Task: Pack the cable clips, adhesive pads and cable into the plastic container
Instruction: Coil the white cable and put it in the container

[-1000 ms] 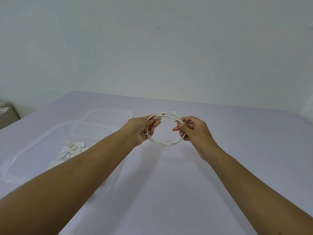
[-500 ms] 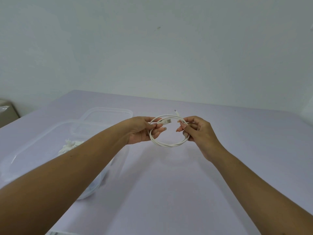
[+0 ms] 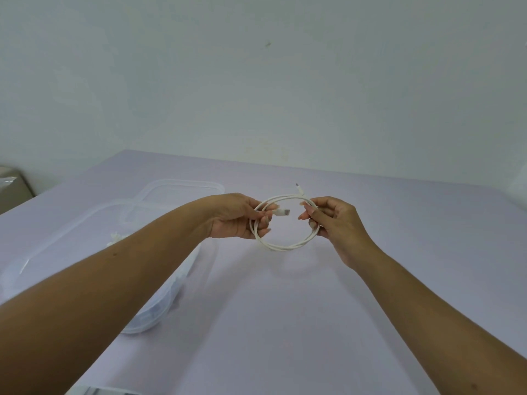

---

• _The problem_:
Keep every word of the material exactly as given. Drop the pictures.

• _Solution to the problem_:
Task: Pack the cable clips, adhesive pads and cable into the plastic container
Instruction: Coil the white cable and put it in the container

[-1000 ms] 
[-500 ms] 
[+0 ms] 

The response is finished, and the exercise is complete.